One recent take we have is to start focusing on a clean modular compiler that have the following properties.
- Bring models into an IRModule that contains both relax and tensor program functions.
- Enable customizable pipelines that rewrites the graph, partial lowering of operators.
- Empower downstream projects to add necessary customizations on any part of the compiler pipeline, maintaining performance.
As of now we have streamlined the approach for relax. It is good to revisit how we can think the overall project wholsitic and capture the lessons we have in the past. The overall goal include:
-
G0: Python first development
- Every everyone to customize the compilation pipeline and build on top by copy-past editing in python.
- Clear first class roundtrippable IR that embeds as pythonic DSL at every stage.
- G1: Universal deploy experience with full coverage It is important for the final execution to cover all features by default when possible enabled through runtime (aka Tuple, Function, NDArray).
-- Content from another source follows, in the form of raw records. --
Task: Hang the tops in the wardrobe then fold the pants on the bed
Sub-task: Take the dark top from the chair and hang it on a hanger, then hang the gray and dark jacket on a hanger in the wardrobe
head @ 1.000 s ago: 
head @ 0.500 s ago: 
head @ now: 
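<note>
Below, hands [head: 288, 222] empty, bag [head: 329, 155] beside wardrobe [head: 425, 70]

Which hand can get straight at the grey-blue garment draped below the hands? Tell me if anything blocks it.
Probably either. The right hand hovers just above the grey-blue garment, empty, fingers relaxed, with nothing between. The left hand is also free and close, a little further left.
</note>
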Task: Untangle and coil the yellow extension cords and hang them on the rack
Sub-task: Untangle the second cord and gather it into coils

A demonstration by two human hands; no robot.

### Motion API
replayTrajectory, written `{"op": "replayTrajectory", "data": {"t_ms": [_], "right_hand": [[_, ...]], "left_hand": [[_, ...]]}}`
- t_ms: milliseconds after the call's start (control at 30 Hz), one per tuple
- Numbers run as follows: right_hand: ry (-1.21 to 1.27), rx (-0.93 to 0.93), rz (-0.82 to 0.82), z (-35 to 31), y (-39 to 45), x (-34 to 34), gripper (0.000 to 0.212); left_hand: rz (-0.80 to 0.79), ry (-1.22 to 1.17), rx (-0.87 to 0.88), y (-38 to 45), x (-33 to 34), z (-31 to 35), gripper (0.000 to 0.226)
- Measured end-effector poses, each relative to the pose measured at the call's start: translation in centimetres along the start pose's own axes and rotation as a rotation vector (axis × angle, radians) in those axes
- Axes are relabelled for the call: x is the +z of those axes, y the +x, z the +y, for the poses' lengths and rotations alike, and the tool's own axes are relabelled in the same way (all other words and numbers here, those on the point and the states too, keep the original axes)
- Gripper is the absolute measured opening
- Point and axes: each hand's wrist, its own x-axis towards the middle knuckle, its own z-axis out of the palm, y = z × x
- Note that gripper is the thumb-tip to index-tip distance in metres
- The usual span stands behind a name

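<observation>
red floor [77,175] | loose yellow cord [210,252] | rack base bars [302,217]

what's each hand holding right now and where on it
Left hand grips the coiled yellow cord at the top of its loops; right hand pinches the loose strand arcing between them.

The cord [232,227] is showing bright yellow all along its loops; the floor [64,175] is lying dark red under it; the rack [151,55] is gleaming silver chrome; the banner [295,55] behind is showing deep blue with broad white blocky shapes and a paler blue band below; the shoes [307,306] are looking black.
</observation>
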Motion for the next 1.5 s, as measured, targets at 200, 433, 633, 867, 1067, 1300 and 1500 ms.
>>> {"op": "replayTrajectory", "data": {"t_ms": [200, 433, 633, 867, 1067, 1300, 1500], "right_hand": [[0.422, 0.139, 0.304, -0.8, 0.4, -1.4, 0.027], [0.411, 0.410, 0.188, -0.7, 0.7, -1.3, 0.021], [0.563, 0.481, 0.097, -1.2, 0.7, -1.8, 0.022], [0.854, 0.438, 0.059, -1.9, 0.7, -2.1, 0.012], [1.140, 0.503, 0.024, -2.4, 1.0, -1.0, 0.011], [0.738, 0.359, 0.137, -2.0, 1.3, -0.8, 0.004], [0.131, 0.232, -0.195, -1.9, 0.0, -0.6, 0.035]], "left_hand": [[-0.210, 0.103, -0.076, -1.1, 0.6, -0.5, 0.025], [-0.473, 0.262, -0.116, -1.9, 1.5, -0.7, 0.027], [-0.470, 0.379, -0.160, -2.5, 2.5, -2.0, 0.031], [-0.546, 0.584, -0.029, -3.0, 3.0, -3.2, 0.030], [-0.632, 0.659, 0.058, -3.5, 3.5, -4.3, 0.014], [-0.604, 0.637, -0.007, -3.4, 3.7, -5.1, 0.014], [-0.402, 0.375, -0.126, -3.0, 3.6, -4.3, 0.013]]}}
The API should feel the same across python and possibly non-python env.
- G2: Streamlined experience with right expectations Although there are many ways to customize, have one clear streamlined flow that everyone can follow.
The expectations is that we cannot develop compilers for all expected use-cases, but still would like to provide a meaningful basis that we can iterate, customize, and build on top.
Proposed API
Based on these goals, let us use the following API
class Executable:
"""The executable object emitted by the tvm.compile"""
def jit(
self, fcompile=None, addons=None, **kwargs
) -> tvm.runtime.Module:
"""Just-in-time compile and link the modules.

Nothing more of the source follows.